Bolu Komando Tugayı’na bağlı askeri birliklerin, 6 Mayıs 1994 tarihinde Pasur ilçesi Deveboyu Mezrası’na baskın yaptığını hatırlatan Saçaklı, şunları söyledi:
“İmama ‘minareden köylülerin cami önünde toplanması’ için anons yaptırırlar. Askerler tarafından cami önünde toplanan köylülere evlerinin yakılacağı ama öncesinde eşyalarını toplamaları için izin verildiği söylenir. Ancak köylülerin eşyalarını taşıması tamamlanamadan evler ateşe verilir. 24 Mayıs 1994 tarihinde askerler tekrar köye gelir. O sırada köyde bulunan 46 yaşındaki Selim, 40 yaşındaki Hasan ve 17 yaşındaki Cezayir Örhan’ı götürürler. ‘Onları nereye götürüyorsunuz?’ diye soran ailelerine askerler ‘Yolda bize rehberlik edecekler, sonra bırakacağız, merak etmeyin’ cevabını verirler.

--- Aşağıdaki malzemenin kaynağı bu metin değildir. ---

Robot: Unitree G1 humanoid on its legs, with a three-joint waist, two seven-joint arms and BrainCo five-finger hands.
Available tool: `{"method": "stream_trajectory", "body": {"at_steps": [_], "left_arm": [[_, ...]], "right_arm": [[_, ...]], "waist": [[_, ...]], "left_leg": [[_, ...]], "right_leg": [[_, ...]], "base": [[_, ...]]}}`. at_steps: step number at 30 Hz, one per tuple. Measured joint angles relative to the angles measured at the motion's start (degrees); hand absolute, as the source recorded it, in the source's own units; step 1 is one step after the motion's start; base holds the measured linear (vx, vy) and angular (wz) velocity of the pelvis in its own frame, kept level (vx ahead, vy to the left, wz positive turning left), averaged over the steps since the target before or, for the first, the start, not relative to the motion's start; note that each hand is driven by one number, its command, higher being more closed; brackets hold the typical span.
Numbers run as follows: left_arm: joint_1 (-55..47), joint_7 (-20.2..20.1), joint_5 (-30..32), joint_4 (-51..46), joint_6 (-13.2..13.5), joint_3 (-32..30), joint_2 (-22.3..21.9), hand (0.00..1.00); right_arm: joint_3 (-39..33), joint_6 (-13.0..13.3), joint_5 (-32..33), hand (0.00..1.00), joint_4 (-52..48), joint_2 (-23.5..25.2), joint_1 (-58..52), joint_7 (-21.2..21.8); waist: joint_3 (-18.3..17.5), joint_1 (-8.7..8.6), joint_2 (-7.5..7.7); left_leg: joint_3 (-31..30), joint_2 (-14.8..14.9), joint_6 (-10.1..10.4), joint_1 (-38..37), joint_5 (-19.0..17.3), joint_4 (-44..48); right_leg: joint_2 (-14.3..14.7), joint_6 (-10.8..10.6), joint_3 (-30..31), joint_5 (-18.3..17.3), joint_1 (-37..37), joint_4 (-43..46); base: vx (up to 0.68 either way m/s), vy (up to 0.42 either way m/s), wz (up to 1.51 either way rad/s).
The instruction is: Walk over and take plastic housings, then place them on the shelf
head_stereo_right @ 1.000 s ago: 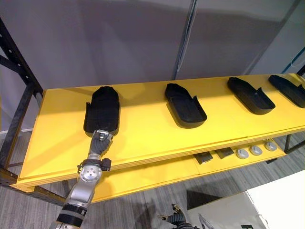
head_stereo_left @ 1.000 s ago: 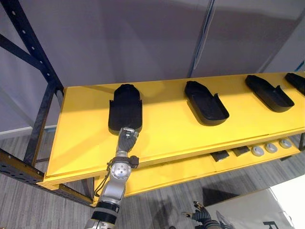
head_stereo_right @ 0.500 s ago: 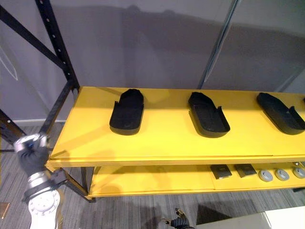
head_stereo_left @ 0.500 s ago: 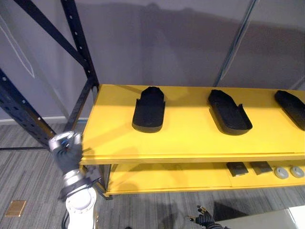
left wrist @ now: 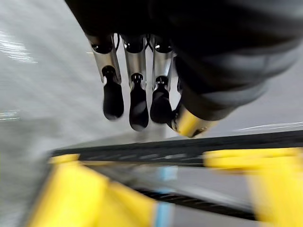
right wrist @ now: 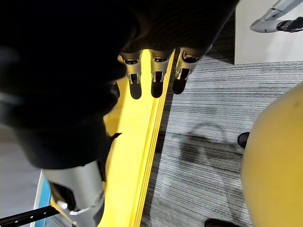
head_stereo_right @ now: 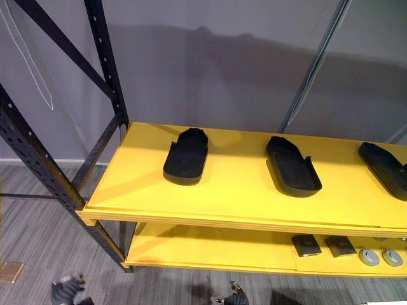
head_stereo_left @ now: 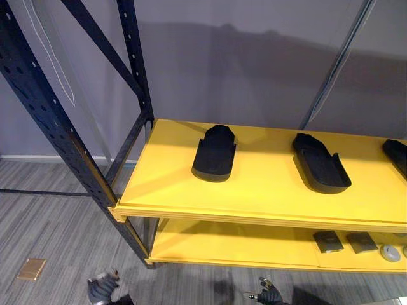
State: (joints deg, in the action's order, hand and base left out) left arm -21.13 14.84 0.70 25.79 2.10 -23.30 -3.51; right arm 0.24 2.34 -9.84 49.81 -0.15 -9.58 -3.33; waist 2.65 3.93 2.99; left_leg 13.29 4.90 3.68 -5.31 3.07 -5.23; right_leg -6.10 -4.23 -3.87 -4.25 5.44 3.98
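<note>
Three black plastic housings lie in a row on the yellow top shelf (head_stereo_left: pixel 267 187): a left housing (head_stereo_left: pixel 215 154), a middle housing (head_stereo_left: pixel 320 163) and a right housing (head_stereo_right: pixel 385 170) cut by the frame's edge. My left hand (head_stereo_left: pixel 103 290) hangs low over the floor, well clear of the shelf. In the left wrist view its fingers (left wrist: pixel 138 106) are nearly straight and hold nothing. My right hand (head_stereo_left: pixel 267 294) hangs low in front of the lower shelf, and its fingers (right wrist: pixel 155 80) are straight and empty.
A dark blue rack upright (head_stereo_left: pixel 63 133) with diagonal braces stands at the shelf's left end. The lower yellow shelf (head_stereo_left: pixel 216 244) carries dark blocks (head_stereo_right: pixel 306 244) and small grey round parts (head_stereo_right: pixel 369 257) at its right. Grey striped floor lies in front.
My left hand has let go of the left housing, which stays on the shelf, and has dropped low towards the floor. The camera has moved, so the whole shelf looks shifted.
</note>
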Motion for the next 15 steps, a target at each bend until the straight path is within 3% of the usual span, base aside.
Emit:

Salih Örhan, ertesi gün Zeyrek Jandarma Komutanlığına giderek kardeşlerini sorar. Zeyrek Jandarma Komutanı Ahmet Potaş, söz konusu kişilerin Kulp'a götürüldüklerini söyler. Örhan bu sefer Kulp Jandarma Komutanı Ali Ergülmez ile görüşür ancak Ali Ergülmez konuya ilişkin bilgisi olmadığını söyler.  Bölgedeki karakollardan cevap alamayan Salih Örhan, Kulp Cumhuriyet Başsavcılığına, Diyarbakır Devlet Güvenlik Mahkemesi Savcılığına, OHAL Valiliğine, Diyarbakır Jandarma Asayiş Komutanlığı'na, Adalet ve İçişleri Bakanlıklarına resmi başvurular da bulunur. Selim Örhan Diyarbakır Devlet Güvenlik Mahkemesi'nde görevli savcı Mustafa Atagün’e ifade verir. Selim Örhan’ın anlattıkları karşısında çok sinirlenen savcı ‘Devletin insanların kaybolmalarına neden olduğunu nasıl iddia edebilirsin?’ diyerek onu azarlar.

Selim, Hasan ve Cezayir Örhan’ın önce Serik Karakolu’na ardından Lice Jandarma Karakolu’na son olarak da bir kısmı işkencehaneye çevrilen Lice Yatılı Okulu’na götürüldüğüne dair tanıklık edenler olur. Ancak Kulp Cumhuriyet Başsavcılığı’nın, 8 Haziran 1994 tarihinde başlattığı soruşturmada, gözaltı kayıtlarında Selim, Hasan ve Cezayir Örhan’ın adlarının yer almadığı gerekçesiyle soruşturmaya yer olmadığı kararı verilir.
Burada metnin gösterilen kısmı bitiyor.